Testing After applying the patch and running the standard set of regressions, we see that only the changes we were expecting (ie. the ones that improve code) have occurred. This does not mean others won’t happen in the wild, but do minimise the problems we might find in production code. The added test cases, in both compiler and engines regressions, have accounted for the expected cases of negative numbers (constants or not), zero and variable counts. It also demonstrates, on the compiler regression, that the DISTRIBUTED DATASET does not inline, even having every property to do so otherwise. The execution tests not only will prevent optimisations to destroy our inliner, but also show to the history what were the intentions when we coded it. It clearly shows that we’re expecting no rows for zero and negative (and not an error, for example). And with that, we finish our compiler tutorial.

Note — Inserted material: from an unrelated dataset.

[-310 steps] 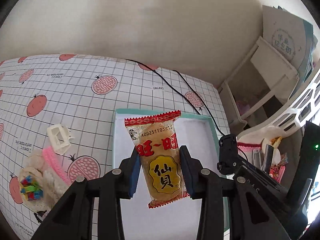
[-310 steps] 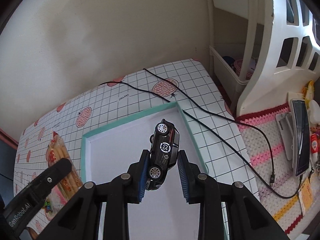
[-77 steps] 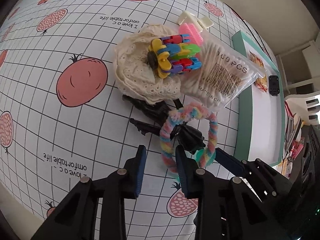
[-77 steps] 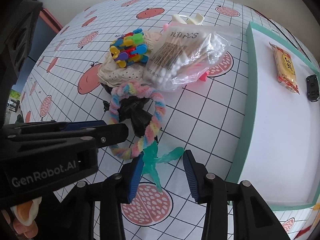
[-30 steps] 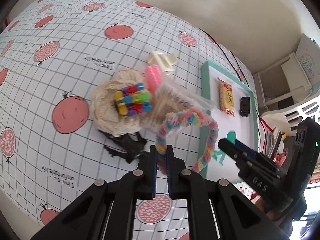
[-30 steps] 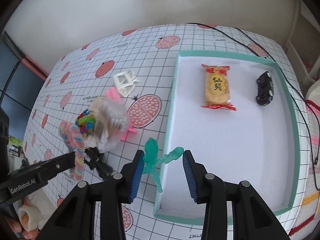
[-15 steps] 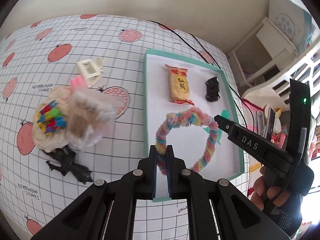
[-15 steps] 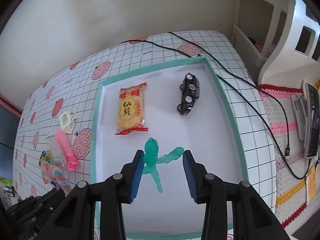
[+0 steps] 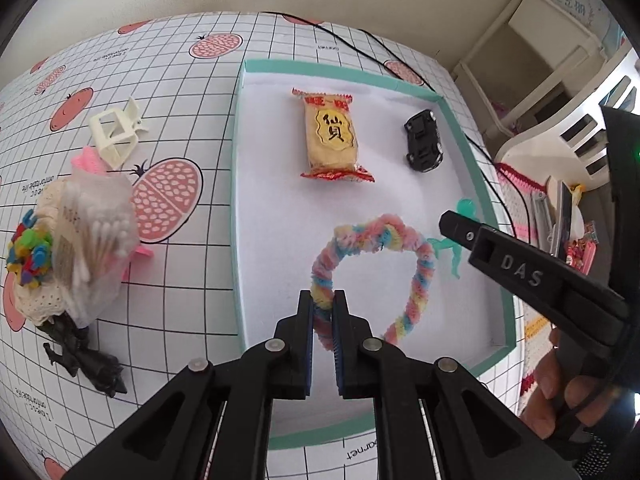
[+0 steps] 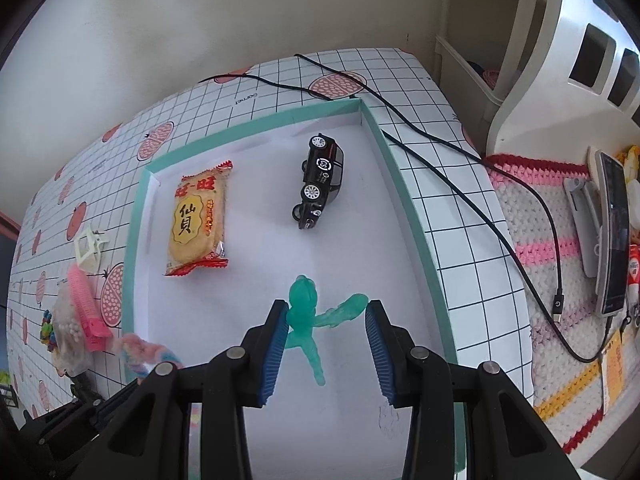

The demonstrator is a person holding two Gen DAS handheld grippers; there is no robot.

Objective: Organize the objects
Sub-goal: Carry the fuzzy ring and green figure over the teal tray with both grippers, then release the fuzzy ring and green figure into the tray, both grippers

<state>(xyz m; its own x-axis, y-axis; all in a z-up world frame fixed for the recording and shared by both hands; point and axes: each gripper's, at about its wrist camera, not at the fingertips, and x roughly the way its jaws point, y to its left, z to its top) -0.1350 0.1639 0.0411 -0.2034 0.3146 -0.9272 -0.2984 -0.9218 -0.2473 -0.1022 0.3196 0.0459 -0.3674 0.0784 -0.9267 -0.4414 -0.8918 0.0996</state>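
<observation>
Both grippers now over tray (image 9: 478, 184) w/ "仙贝" snack (image 9: 331, 138).

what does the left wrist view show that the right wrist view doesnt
Only the left wrist view: the left tool shut on the rainbow ring, the black figure on the cloth, and a hand holding the other tool.

Only the right wrist view: the right tool clamping the teal figure, plus a phone on the crochet mat.

Both: the teal-rimmed tray holding the snack packet and black toy car, and the white hair clip.
</observation>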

Adding features, optimisations and fixing bugs in the ECL compiler is a bit of black magic, as any compiler, and help on the mailing list or the pull request reviews is much appreciated. Having tutorials like this will help you start changes and ask much better questions, which saves time for you and other developers, but they won’t tell you what to do in your case, nor help you with specific questions. Learning that is part of the process and best done if interacting with other developers. Also, have in mind that the tests require deep knowledge of the ECL syntax and the syntax that is valid (as opposed to what is actually described in the docs), so you will be asking a lot of questions based on the differences you see in the test suites. For further reference, please check the ECL reference manual and examples.